*AIM OF THE TASK*:
Return only these lines: the one that contains "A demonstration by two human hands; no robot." and every line after it through the end of the listing, exactly, without pictures.

*DATA BELOW*:
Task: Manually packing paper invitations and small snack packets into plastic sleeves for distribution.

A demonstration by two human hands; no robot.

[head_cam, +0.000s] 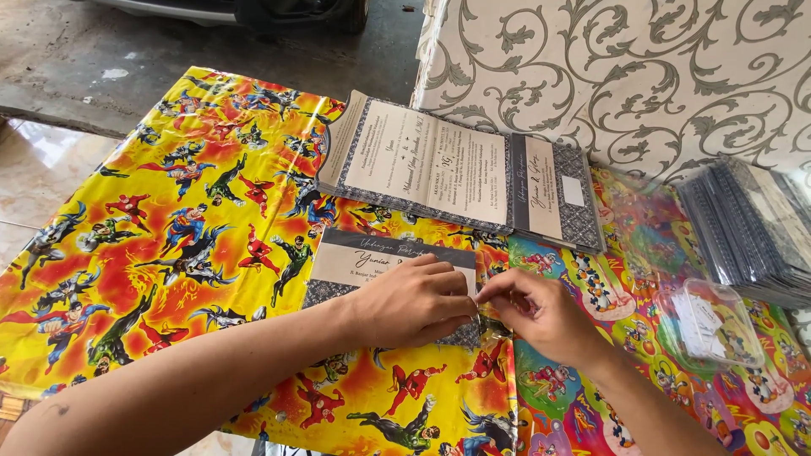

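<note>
A folded invitation card [372, 257], cream with a dark patterned border, lies on a yellow cartoon-print table cover [169, 228]. My left hand [414, 300] rests flat on the card's lower right part, pressing it down. My right hand [536, 312] meets it at the card's right edge, its fingers pinched on a thin clear plastic sleeve edge [490, 325]. How much of the card sits inside the sleeve I cannot tell.
A stack of open cards [439, 165] lies behind. A thick pile of sleeved cards [752, 224] sits at the right, with a small clear plastic box [705, 321] before it. A scroll-patterned cloth [634, 76] hangs behind; concrete floor lies beyond.
</note>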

*EXERCISE OUTPUT*:
A demonstration by two human hands; no robot.

[head_cam, +0.000s] 

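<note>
A folded invitation card [372, 257], cream with a dark patterned border, lies on a yellow cartoon-print table cover [169, 228]. My left hand [414, 300] rests flat on the card's lower right part, pressing it down. My right hand [536, 312] meets it at the card's right edge, its fingers pinched on a thin clear plastic sleeve edge [490, 325]. How much of the card sits inside the sleeve I cannot tell.
A stack of open cards [439, 165] lies behind. A thick pile of sleeved cards [752, 224] sits at the right, with a small clear plastic box [705, 321] before it. A scroll-patterned cloth [634, 76] hangs behind; concrete floor lies beyond.
</note>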

The exercise is now finished.